- [Task brief]: Before you return the lines below, strip out any images and keep every word as written.

──────────────────────────────

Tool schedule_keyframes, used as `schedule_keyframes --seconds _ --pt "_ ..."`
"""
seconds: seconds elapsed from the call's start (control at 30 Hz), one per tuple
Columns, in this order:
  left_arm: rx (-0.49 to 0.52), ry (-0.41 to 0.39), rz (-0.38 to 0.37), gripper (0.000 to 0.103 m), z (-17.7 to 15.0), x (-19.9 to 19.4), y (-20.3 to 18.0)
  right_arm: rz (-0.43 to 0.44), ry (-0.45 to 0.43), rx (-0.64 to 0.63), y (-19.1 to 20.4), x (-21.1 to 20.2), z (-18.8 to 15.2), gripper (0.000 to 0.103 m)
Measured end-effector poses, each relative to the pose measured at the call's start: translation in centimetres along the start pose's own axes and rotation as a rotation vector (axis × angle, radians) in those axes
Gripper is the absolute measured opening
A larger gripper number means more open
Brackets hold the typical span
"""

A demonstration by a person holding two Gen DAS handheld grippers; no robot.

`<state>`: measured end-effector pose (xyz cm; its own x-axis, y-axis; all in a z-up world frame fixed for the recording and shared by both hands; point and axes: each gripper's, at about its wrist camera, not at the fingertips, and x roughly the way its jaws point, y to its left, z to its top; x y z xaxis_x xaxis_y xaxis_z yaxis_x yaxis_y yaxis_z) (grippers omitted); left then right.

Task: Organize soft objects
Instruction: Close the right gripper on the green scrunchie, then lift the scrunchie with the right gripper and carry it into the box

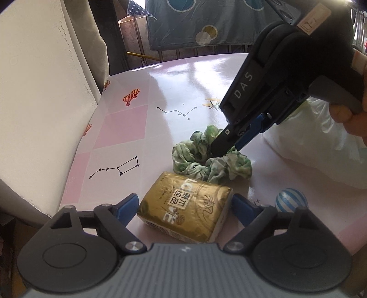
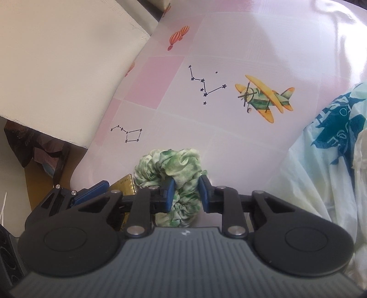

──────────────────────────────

- [Reply to the task]:
Tool schedule_keyframes, used as `schedule_keyframes --seconds _ --pt "_ ..."`
"""
seconds: seconds elapsed from the call's start (control at 30 Hz), one per tuple
Columns, in this order:
  left_arm: rx (-0.49 to 0.52), ry (-0.41 to 0.39), rz (-0.38 to 0.37), gripper (0.000 to 0.103 m), z (-17.7 to 15.0), x (-19.9 to 19.4), y (-20.3 to 18.0)
  right_arm: rz (-0.43 to 0.44), ry (-0.45 to 0.43), rx (-0.64 to 0.63), y (-19.1 to 20.4), x (-21.1 to 20.2), z (-18.8 to 15.2), gripper (0.000 to 0.103 m)
Measured end-effector poses, each relative to the pose measured at the call's start: translation in centimetres along the start pose's own axes and rotation as a rotation vector (axis × angle, radians) in those axes
Gripper is the absolute measured opening
A larger gripper number means more open
Brackets hold the typical span
"""

A demonstration by a person holding two Gen DAS handheld grippers; no robot.

`<state>`: measured end-effector pose (xyz cm; its own x-axis, y-axis; all in a z-up world frame fixed for the recording and shared by both hands; point and axes: each gripper's, at about its wrist camera, not at the fingertips, and x roughly the way its jaws point, y to its left, z to its top; x y z xaxis_x xaxis_y xaxis_z yaxis_x yaxis_y yaxis_z) (grippers omitted); left then right.

Task: Organize soft objects
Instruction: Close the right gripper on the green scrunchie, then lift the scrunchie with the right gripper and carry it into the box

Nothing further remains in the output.